= What to produce =
Take the material below and reproduce, word for word, only the lines from the line with "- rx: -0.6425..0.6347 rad" through the line with "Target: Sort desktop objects".

= Exercise input =
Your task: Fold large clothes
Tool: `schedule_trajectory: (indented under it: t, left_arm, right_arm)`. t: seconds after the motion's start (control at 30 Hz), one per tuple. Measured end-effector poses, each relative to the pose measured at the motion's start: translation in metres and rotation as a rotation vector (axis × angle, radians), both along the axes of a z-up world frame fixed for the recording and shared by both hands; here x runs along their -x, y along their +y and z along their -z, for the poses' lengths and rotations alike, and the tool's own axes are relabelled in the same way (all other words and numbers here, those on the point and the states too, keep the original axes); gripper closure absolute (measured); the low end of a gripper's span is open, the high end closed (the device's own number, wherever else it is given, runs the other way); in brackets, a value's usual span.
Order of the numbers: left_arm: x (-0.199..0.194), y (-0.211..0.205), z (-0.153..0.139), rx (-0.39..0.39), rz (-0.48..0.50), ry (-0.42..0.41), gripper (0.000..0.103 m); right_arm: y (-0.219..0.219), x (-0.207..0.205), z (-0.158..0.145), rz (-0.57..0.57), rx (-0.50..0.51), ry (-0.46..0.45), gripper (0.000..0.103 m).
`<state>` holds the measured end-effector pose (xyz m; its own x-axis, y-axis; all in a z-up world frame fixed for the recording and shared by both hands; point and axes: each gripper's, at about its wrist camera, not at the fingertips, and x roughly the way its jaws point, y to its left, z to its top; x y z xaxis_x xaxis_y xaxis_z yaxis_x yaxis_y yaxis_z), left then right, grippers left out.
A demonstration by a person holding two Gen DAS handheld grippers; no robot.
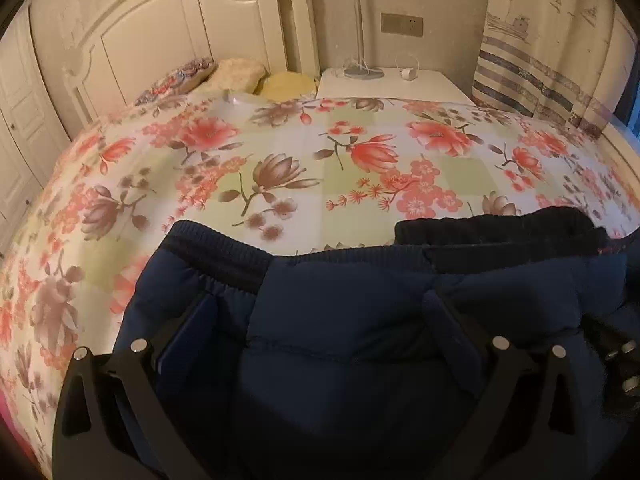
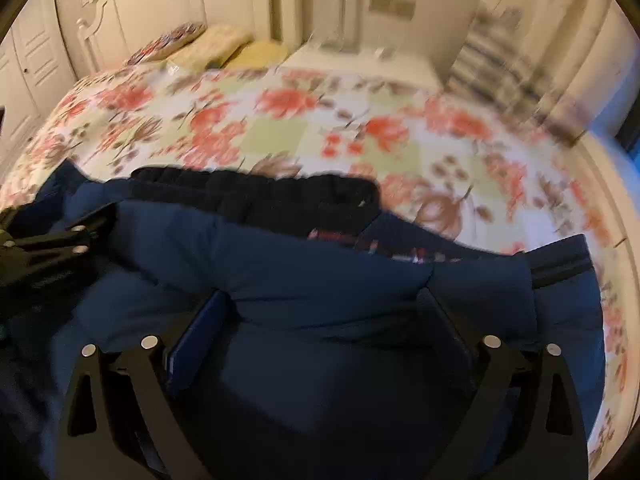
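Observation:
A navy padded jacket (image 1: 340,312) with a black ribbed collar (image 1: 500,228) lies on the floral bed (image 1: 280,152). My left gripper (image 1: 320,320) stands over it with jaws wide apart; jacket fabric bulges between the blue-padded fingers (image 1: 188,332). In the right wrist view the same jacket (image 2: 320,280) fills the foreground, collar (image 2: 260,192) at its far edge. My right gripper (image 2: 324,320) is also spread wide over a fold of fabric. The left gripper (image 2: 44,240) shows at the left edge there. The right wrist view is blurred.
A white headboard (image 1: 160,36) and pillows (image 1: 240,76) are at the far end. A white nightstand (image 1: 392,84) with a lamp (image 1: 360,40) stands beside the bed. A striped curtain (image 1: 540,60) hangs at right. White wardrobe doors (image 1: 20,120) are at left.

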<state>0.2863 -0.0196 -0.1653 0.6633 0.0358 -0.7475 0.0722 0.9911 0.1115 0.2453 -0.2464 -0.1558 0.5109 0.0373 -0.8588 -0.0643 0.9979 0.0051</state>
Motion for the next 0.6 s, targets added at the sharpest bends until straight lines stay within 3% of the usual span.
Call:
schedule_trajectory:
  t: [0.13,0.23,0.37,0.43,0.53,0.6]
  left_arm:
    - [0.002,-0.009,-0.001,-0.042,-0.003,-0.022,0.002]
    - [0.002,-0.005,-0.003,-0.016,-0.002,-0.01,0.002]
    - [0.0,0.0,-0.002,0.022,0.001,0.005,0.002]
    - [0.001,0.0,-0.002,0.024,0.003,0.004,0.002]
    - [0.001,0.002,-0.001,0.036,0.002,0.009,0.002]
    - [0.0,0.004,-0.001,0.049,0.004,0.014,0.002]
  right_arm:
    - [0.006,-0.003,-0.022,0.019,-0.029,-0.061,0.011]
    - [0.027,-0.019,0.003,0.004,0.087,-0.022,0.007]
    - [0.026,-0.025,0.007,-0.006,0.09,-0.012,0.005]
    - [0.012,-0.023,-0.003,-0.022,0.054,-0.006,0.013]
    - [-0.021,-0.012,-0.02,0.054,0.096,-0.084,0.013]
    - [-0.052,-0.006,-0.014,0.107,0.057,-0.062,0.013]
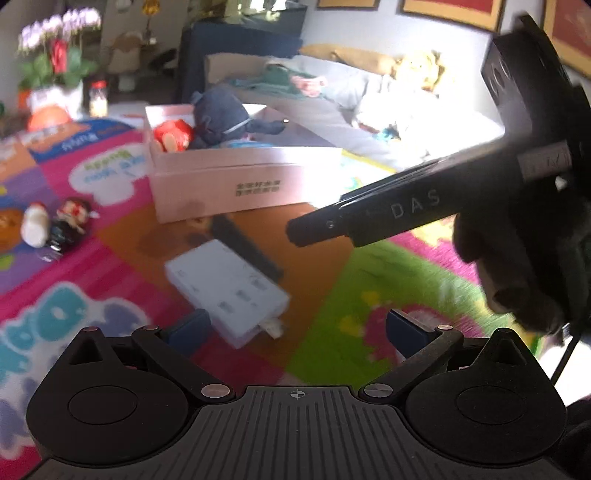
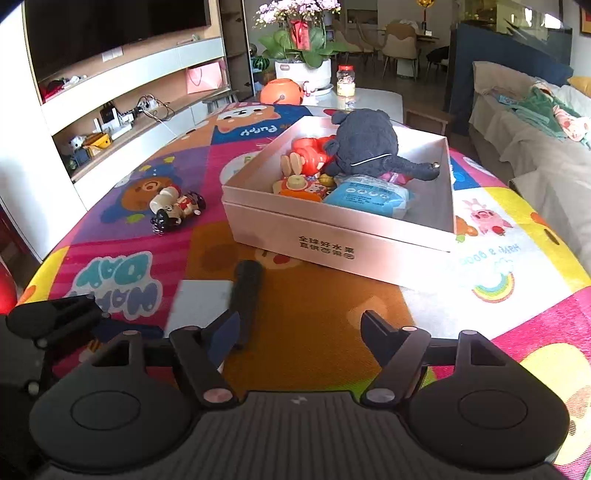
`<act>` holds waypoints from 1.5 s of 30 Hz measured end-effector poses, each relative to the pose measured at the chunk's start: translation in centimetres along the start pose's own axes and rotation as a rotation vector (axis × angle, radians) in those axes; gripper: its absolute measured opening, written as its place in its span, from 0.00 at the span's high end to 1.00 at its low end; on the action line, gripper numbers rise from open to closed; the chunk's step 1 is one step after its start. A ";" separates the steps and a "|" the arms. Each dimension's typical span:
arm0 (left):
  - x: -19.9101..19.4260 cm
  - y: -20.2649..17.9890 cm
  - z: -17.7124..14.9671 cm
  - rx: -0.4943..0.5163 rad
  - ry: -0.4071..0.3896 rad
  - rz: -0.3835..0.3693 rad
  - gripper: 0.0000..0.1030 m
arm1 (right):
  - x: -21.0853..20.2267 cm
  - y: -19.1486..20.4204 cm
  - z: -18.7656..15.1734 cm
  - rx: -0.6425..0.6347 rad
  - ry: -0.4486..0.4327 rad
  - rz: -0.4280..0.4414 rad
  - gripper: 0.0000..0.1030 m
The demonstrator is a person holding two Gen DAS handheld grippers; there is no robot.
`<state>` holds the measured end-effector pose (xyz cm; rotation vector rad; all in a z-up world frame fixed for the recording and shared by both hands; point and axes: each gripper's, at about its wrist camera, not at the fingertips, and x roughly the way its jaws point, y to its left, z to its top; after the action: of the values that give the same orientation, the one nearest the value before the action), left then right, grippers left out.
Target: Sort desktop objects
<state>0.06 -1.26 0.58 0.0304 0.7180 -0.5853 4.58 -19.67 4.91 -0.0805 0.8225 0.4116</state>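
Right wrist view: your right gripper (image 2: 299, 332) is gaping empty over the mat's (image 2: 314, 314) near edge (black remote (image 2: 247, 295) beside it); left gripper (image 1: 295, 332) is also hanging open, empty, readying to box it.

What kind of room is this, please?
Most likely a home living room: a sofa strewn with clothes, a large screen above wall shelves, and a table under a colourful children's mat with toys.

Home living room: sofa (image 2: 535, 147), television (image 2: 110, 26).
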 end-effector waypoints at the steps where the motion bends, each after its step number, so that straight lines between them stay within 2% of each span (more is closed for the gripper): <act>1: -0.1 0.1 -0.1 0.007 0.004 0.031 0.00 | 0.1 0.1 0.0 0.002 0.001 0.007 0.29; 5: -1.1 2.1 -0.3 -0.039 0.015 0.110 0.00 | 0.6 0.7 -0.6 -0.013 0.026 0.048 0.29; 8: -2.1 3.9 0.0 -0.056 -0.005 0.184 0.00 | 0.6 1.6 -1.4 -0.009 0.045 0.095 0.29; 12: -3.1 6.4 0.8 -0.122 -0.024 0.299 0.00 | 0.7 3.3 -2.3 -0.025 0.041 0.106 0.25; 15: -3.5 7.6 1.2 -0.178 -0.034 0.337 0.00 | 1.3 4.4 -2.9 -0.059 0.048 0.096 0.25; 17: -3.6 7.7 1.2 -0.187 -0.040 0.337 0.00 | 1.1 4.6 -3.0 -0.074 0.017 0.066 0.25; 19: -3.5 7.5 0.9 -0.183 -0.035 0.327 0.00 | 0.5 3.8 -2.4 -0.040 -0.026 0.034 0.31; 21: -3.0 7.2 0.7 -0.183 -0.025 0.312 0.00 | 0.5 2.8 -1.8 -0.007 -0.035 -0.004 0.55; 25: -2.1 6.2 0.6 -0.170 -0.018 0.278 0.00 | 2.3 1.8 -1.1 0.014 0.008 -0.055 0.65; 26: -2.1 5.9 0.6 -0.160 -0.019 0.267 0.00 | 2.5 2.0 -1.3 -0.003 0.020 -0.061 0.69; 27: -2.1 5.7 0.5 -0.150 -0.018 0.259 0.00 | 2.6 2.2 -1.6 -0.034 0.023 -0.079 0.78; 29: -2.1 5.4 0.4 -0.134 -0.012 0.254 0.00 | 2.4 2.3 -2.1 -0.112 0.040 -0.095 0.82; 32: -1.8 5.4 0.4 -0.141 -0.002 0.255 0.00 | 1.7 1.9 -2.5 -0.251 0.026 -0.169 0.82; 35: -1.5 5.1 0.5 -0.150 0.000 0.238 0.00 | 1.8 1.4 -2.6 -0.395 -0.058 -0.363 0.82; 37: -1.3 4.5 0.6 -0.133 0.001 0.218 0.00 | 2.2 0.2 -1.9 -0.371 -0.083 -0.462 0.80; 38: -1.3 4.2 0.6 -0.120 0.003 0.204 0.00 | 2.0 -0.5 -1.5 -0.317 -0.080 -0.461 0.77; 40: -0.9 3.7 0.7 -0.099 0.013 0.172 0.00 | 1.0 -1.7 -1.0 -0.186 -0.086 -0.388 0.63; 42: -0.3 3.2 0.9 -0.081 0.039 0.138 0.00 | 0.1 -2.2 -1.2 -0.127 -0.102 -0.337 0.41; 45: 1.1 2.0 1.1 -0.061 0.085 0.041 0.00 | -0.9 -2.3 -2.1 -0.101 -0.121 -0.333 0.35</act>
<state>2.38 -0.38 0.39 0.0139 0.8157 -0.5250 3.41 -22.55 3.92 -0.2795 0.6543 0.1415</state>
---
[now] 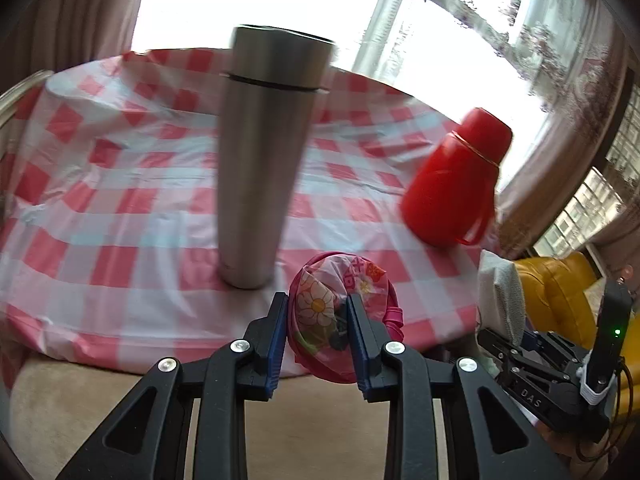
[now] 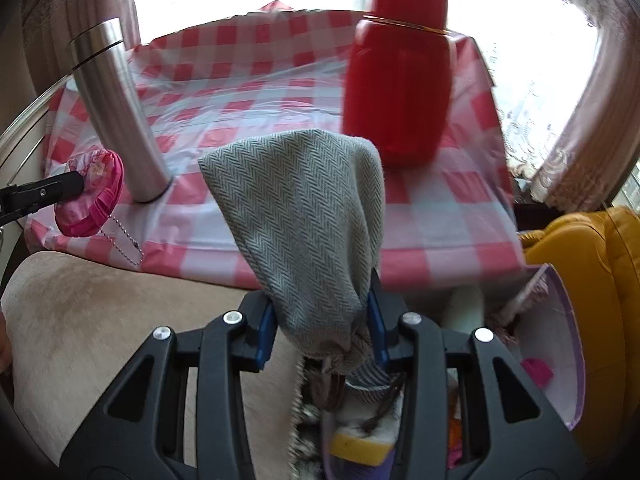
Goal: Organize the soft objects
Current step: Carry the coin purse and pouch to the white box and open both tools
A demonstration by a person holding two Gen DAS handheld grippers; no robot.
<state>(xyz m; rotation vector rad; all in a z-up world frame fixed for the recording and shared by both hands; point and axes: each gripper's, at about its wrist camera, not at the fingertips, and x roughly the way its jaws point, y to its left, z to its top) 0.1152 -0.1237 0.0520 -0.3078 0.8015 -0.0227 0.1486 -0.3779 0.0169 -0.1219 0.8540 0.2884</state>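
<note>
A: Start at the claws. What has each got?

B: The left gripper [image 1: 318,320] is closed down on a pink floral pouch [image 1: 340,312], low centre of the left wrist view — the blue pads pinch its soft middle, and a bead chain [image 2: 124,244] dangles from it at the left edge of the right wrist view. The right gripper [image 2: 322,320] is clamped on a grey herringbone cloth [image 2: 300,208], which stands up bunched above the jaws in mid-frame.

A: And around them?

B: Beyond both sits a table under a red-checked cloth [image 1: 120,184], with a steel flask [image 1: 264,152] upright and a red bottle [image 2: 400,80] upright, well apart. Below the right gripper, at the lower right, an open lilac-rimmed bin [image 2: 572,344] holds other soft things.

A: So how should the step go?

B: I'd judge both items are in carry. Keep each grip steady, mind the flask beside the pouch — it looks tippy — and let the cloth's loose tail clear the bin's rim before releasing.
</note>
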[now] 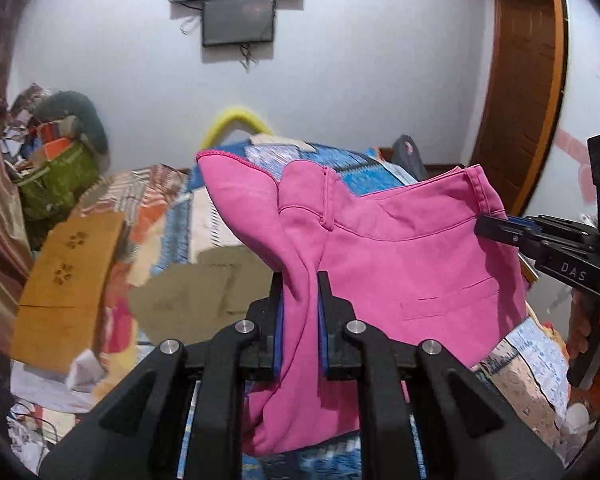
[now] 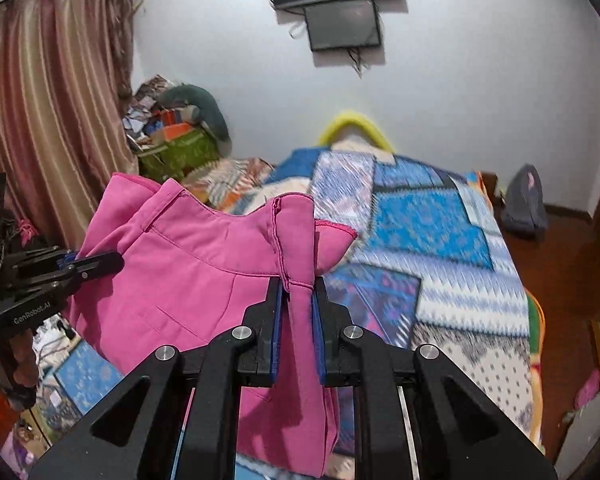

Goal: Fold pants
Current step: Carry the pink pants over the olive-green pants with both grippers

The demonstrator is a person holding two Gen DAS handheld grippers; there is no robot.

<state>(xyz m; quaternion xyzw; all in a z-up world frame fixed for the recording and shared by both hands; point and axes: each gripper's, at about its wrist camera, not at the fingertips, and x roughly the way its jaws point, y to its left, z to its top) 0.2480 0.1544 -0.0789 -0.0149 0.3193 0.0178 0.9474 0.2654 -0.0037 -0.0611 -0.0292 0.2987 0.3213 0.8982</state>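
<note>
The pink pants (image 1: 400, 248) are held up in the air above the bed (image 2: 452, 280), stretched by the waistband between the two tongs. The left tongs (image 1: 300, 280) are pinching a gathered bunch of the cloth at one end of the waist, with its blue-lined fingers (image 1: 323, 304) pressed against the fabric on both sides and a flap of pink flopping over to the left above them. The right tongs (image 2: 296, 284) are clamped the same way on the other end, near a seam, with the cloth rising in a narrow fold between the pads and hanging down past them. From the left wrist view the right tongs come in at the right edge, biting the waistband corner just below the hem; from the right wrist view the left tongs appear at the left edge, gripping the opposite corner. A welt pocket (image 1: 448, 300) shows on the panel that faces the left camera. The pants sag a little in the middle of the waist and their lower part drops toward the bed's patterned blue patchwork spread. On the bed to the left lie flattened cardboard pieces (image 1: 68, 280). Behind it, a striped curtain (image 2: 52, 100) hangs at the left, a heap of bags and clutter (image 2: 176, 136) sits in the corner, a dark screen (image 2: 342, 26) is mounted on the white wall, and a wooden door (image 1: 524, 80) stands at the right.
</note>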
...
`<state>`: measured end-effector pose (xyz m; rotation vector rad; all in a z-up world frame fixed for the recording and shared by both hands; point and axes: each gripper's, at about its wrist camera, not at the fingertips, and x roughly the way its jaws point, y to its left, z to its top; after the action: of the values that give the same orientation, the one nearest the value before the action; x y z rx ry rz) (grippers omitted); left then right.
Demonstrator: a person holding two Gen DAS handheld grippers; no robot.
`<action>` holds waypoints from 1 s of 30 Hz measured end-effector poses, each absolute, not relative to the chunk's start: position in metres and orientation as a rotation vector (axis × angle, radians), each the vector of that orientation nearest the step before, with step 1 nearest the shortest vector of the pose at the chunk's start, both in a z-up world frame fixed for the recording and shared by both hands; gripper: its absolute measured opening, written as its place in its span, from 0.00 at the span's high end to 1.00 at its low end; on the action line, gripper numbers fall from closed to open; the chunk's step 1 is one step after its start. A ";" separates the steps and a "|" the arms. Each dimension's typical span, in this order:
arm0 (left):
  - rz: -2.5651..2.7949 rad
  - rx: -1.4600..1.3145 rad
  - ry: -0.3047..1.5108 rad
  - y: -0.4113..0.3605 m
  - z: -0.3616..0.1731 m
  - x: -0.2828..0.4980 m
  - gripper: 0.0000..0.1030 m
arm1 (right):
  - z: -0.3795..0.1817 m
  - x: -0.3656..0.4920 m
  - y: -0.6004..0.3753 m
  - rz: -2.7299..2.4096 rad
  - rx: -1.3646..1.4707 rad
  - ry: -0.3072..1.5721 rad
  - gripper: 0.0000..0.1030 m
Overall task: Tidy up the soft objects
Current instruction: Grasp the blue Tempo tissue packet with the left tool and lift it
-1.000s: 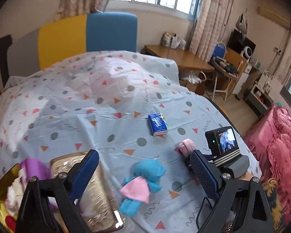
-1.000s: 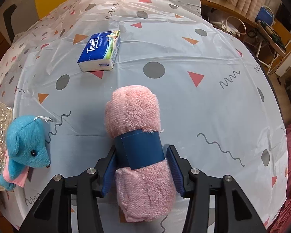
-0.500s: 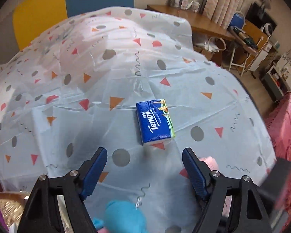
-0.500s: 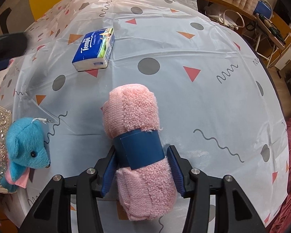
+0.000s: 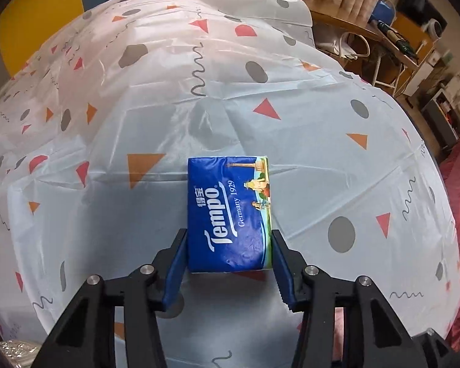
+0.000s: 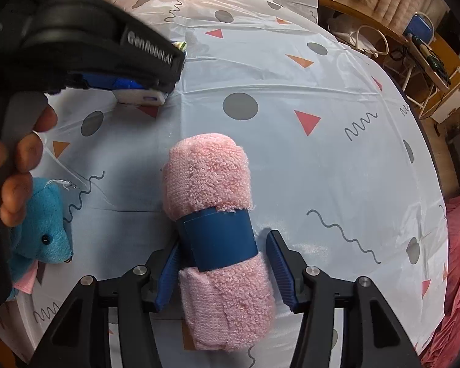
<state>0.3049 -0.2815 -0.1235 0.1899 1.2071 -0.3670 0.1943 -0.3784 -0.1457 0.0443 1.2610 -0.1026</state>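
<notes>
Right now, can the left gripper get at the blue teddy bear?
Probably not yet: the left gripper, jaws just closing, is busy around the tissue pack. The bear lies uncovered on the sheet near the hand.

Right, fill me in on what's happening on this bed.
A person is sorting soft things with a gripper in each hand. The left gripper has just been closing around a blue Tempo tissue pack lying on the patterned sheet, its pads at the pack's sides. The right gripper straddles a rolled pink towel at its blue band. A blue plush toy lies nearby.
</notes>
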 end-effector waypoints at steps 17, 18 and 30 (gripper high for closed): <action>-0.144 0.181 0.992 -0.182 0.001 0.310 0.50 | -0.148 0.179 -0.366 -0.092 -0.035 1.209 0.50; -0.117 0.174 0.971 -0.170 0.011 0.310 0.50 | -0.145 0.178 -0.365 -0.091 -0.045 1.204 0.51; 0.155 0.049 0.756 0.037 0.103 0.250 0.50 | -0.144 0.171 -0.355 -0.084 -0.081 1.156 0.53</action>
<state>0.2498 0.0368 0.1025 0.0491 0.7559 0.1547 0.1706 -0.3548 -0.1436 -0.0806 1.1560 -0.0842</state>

= Exercise output =
  - rx: -0.6425..0.6347 rad
  - ry: -0.4486..0.4327 rad
  - rz: -0.4280..0.4414 rad
  - gripper: 0.0000..0.1030 m
The demonstrator is a person holding two Gen DAS handheld grippers; there is no robot.
`<state>` holds the measured end-effector pose (xyz cm; rotation vector rad; all in a z-up world frame fixed for the recording and shared by both hands; point and axes: each gripper's, at about its wrist camera, not at the fingertips, and x roughly the way its jaws point, y to its left, z to its top; after the action: of the values that give the same orientation, the one nearest the value before the action), left then right, grippers left out.
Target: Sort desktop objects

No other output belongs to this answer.